Begin with the first line of the listing and quote every line through the one containing "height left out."; give only those lines.

RECORD EXCERPTS START

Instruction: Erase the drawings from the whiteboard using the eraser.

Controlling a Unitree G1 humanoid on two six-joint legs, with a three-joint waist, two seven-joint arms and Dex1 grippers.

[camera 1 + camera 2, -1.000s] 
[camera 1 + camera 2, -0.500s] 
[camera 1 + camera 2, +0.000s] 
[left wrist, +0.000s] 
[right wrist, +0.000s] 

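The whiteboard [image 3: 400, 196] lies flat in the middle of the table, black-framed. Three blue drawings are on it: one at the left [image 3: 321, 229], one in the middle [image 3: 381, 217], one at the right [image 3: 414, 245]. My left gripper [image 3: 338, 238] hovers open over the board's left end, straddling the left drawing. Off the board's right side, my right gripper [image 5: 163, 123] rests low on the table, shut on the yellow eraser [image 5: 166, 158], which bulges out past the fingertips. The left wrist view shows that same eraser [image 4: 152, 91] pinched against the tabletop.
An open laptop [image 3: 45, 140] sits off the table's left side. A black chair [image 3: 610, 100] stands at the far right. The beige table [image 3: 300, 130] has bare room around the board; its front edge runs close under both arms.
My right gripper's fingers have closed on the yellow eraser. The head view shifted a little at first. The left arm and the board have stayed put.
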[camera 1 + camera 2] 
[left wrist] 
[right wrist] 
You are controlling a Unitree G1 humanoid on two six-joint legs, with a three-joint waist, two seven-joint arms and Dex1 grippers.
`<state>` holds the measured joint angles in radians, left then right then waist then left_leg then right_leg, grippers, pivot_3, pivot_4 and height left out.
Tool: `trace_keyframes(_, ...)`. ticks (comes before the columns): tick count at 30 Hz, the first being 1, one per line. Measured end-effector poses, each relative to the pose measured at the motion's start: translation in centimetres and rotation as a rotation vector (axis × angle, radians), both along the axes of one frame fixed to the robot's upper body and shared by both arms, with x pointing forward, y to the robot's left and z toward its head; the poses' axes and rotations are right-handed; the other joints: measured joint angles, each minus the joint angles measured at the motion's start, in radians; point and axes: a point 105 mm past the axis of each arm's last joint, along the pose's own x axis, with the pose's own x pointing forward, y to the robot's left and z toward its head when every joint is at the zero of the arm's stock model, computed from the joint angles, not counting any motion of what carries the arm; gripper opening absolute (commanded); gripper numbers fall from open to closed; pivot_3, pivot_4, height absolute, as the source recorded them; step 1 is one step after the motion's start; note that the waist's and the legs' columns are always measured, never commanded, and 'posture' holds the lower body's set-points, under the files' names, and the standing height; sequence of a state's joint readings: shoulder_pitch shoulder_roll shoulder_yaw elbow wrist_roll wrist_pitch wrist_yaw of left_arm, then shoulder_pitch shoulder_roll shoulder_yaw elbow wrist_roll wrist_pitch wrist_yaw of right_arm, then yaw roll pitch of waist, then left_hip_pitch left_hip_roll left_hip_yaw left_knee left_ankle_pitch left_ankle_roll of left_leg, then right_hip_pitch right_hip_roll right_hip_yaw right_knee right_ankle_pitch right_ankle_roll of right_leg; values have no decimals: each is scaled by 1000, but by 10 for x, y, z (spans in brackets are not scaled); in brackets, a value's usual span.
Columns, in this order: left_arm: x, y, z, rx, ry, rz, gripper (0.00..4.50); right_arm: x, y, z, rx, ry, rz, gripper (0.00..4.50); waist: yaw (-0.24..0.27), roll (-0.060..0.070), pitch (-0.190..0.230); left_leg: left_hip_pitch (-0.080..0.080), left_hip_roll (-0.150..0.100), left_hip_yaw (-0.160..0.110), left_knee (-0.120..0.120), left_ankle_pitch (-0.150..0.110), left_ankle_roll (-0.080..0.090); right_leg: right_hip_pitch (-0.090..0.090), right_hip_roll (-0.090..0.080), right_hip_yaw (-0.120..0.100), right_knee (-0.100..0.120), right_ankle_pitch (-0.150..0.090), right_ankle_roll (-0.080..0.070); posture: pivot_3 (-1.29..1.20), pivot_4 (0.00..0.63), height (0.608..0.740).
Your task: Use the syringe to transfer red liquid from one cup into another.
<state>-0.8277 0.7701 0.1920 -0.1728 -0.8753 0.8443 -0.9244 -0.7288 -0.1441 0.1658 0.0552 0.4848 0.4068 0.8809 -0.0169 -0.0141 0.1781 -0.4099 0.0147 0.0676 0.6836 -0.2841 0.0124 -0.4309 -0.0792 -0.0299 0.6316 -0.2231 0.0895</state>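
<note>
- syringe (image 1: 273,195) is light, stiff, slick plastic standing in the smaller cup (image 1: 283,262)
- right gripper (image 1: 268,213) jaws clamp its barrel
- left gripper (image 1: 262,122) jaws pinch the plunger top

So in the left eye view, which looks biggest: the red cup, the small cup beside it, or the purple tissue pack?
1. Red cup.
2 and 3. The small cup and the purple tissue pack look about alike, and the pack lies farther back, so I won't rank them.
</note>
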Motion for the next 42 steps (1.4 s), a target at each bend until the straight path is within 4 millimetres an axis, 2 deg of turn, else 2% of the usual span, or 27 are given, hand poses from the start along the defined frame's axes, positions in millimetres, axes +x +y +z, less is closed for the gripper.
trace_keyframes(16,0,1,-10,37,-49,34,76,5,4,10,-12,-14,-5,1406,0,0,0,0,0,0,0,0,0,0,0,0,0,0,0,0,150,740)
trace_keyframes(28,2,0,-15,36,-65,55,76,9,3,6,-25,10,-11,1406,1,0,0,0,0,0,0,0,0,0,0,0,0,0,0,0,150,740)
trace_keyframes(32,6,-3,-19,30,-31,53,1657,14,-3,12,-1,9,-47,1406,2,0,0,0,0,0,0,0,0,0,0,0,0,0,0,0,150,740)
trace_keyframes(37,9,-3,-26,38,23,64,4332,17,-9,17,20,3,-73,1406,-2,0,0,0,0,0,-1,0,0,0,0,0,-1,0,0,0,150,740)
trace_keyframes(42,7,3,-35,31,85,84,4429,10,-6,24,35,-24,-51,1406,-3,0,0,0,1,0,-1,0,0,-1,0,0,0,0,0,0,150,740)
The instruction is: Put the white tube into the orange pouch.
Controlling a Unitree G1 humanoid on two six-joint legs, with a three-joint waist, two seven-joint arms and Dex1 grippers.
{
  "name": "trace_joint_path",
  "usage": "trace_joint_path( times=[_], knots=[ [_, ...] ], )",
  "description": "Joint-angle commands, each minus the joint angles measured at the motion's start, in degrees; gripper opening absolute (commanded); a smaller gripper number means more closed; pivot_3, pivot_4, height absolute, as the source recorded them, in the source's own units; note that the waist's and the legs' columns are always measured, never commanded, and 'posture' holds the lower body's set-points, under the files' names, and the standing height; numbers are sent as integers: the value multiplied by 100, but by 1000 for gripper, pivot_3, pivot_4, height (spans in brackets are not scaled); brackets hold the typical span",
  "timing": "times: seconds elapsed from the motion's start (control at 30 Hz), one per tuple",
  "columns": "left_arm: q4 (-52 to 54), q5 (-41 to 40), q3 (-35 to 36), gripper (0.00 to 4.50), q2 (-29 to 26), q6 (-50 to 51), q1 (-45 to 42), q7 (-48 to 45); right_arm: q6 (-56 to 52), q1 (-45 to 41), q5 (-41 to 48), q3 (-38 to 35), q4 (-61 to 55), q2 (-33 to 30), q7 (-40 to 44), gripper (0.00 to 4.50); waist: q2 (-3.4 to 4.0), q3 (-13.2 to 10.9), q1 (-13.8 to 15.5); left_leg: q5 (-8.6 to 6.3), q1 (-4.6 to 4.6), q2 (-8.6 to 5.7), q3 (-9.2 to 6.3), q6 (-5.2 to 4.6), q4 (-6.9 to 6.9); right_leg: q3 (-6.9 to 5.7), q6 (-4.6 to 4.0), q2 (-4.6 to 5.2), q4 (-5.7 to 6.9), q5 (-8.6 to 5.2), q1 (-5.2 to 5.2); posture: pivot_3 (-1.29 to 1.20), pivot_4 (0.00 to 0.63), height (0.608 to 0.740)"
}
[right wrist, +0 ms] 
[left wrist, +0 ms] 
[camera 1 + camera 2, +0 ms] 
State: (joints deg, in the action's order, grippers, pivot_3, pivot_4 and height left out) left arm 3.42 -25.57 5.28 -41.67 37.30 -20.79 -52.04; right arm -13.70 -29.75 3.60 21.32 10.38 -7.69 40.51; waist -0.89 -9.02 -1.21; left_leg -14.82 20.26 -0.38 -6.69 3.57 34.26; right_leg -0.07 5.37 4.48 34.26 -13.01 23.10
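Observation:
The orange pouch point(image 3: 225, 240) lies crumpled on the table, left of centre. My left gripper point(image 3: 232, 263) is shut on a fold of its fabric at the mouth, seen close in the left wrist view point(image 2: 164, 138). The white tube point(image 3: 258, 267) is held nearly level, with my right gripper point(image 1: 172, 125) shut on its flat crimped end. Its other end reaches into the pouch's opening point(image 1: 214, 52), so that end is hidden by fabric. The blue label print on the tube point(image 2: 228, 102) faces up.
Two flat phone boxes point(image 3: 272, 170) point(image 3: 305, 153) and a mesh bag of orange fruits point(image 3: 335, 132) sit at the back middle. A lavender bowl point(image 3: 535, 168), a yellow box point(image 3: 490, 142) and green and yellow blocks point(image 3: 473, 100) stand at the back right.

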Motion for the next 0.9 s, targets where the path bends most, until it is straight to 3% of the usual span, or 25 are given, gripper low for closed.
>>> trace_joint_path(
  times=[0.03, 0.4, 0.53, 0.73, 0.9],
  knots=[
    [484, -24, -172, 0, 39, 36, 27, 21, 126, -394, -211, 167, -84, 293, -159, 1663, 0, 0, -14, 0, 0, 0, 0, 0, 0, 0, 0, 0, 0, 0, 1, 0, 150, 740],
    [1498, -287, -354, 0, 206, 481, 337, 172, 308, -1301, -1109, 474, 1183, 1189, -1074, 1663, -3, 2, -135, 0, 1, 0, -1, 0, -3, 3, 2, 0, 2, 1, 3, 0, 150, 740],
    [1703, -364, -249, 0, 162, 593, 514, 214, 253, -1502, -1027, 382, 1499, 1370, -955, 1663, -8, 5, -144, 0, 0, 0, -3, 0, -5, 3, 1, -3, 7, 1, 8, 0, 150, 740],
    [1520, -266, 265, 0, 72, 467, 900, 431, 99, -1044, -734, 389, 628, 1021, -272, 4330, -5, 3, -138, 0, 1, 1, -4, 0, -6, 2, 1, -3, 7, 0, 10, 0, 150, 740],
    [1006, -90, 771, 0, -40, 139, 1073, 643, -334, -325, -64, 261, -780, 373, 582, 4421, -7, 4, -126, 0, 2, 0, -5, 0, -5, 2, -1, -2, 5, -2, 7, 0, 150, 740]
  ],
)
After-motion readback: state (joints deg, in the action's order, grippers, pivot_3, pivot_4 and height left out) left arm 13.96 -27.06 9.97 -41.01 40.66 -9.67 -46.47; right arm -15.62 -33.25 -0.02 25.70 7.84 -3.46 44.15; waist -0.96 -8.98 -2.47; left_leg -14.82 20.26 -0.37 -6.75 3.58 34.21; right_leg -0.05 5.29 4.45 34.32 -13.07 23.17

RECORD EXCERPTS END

WRITTEN SOLUTION:
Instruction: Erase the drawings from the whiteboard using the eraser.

Controlling a Unitree G1 humanoid on two six-joint legs, with a three-joint waist, two seven-joint arms and Dex1 grippers.

[camera 1 + camera 2, -1.000s] 
[camera 1 + camera 2, -0.500s] 
[camera 1 + camera 2, +0.000s] 
[left wrist, +0.000s] 
[right wrist, +0.000s] 

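The whiteboard [image 3: 400, 196] lies flat in the middle of the table, black-framed. Three blue drawings are on it: one at the left [image 3: 321, 229], one in the middle [image 3: 381, 217], one at the right [image 3: 414, 245]. My left gripper [image 3: 338, 238] hovers open over the board's left end, straddling the left drawing. Off the board's right side, my right gripper [image 5: 163, 123] rests low on the table, shut on the yellow eraser [image 5: 166, 158], which bulges out past the fingertips. The left wrist view shows that same eraser [image 4: 152, 91] pinched against the tabletop.
An open laptop [image 3: 45, 140] sits off the table's left side. A black chair [image 3: 610, 100] stands at the far right. The beige table [image 3: 300, 130] has bare room around the board; its front edge runs close under both arms.
My right gripper's fingers have closed on the yellow eraser. The head view shifted a little at first. The left arm and the board have stayed put.
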[camera 1 + camera 2] 
[left wrist] 
[right wrist] 
You are controlling a Unitree G1 humanoid on two six-joint legs, with a three-joint waist, two seven-joint arms and Dex1 grippers.
`<state>` holds the measured joint angles in radians, left then right then waist then left_leg then right_leg, grippers, pivot_3, pivot_4 and height left out.

No more output is required.